PatienteninformationPublication History
Publication Date:
27 May 2015 (online)
Erinnern Sie sich, als Sie jemanden in einer fremden Sprache reden hörten und nichts verstehen konnten? Genauso ergeht es kleinen Kindern, die ganz am Anfang des Spracherwerbs stehen. Eigentlich haben sie es noch schwerer, da sie zunächst noch nicht einmal wissen, dass überhaupt gesprochen wird oder was „Sprechen“ bedeutet.
Es existieren unterschiedliche Theorien darüber, wie Kinder innerhalb von nur wenigen Jahren vom Nichtverstehen zu einem Schatz an Worten kommen. Im Folgenden wird die Annahme vertreten, dass Kinder Wörter in sozialen Kontexten lernen, indem sie die kommunikativen Absichten des Gegenübers verstehen. Aber was bedeutet das?
Das erste Wort
Im Laufe des ersten Lebensjahres fängt das Kind an, sich für seine Umwelt zu interessieren. Es betrachtet zum Beispiel sehr aufmerksam die Rassel, die es in der Hand hält, oder das freundliche Gesicht, das sich über es beugt.

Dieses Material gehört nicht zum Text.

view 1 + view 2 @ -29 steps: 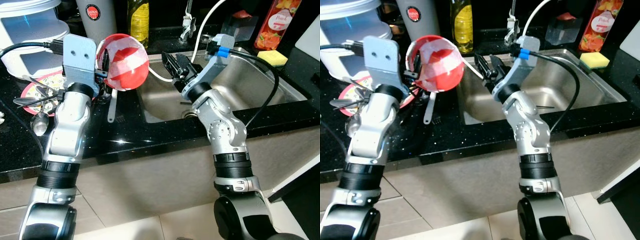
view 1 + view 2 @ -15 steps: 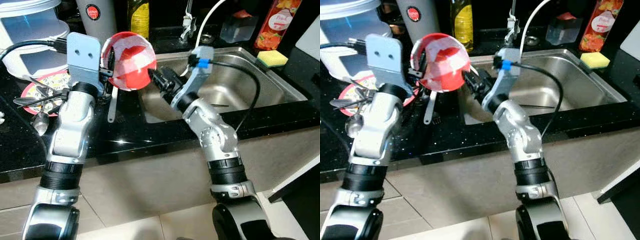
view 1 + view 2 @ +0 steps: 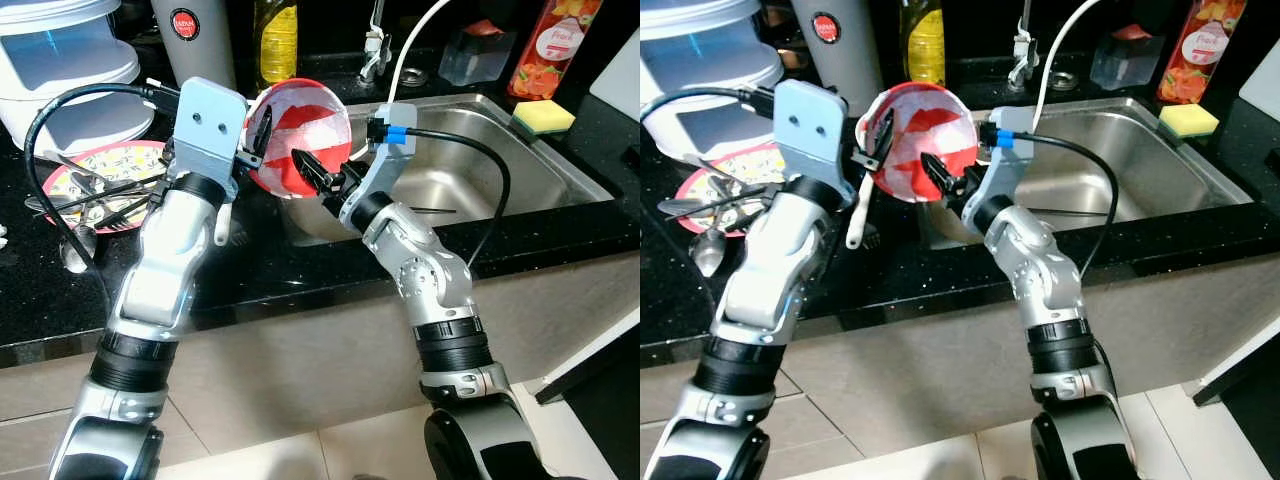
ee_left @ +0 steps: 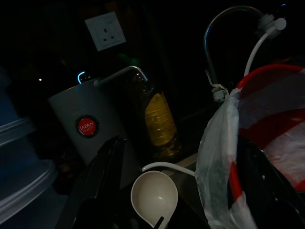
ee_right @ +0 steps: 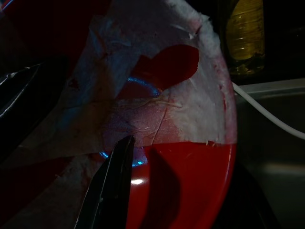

Zu Beginn widmet es seine Aufmerksamkeit noch entweder der Rassel oder dem Gesicht, nicht aber beidem. Erst im Alter von 9-12 Monaten gelingt es dem Kind, 2 Dinge in den Fokus seiner Aufmerksamkeit zu nehmen. Dieser Entwicklungsschritt wird auch als 9-Monats-Revolution bezeichnet. Es folgt vielleicht dem Blick des Erwachsenen und entdeckt die Rassel. Es schüttelt sie und blickt zurück zum Erwachsenen, um zu sehen, ob er auch lacht. Jetzt verfolgen Kind und Erwachsener dieselbe Absicht: ein Spiel mit der Rassel. Typischerweise begleiten wir solche Situationen mit Worten oder Sätzen (z.B. „Da ist die Rassel.“
„Eine rote Rassel!“ „Ist die schön, die Rassel?“). Und typischerweise wiederholen sich solche Situationen – vielleicht gleich am nächsten Tag. Solche wiederkehrenden Situationen, in denen das Kind die Absicht des Erwachsenen versteht und auch teilt und in denen bestimmte Wörter immer wieder auftauchen (z.B. „Rassel“), bilden die Basis dafür, dass ein Kind zu einem ersten Verständnis von Sprache kommt und auch Sprache gebraucht. So ist es nicht verwunderlich, wenn die meisten Kinder in der Zeit des ersten Geburtstages ihr erstes Wort sprechen. Das erste Wort bezeichnet oft eine Person in der direkten Umgebung („Mama“), einen Gegenstand, den das Kind liebt („Ball“), oder eine Tätigkeit, die es immer wieder ausführt („weg“ für verstecken). Kinder verwenden also zunächst Wörter, die eine Person oder etwas bezeichnen, mit der oder dem sie viel Erfahrung gemacht haben.
Schatz an Worten
In der Folgezeit erweitert sich der kindliche Wortschatz mitunter erheblich, und zwar um viele neue Wörter und Wortarten. Es kommen Tätigkeitswörter wie „essen“ oder „malen“ hinzu. Das Kind lernt Eigenschaftswörter wie „heiß“ oder „schmutzig“ und Funktionswörter wie „da“ oder „die“. Es geht weiter darum, dass das Kind wiederkehrende Situationen erlebt, in denen es die Absicht des Gegenübers versteht und so den Schatz an Worten entdeckt, den solche Situationen hervorbringen.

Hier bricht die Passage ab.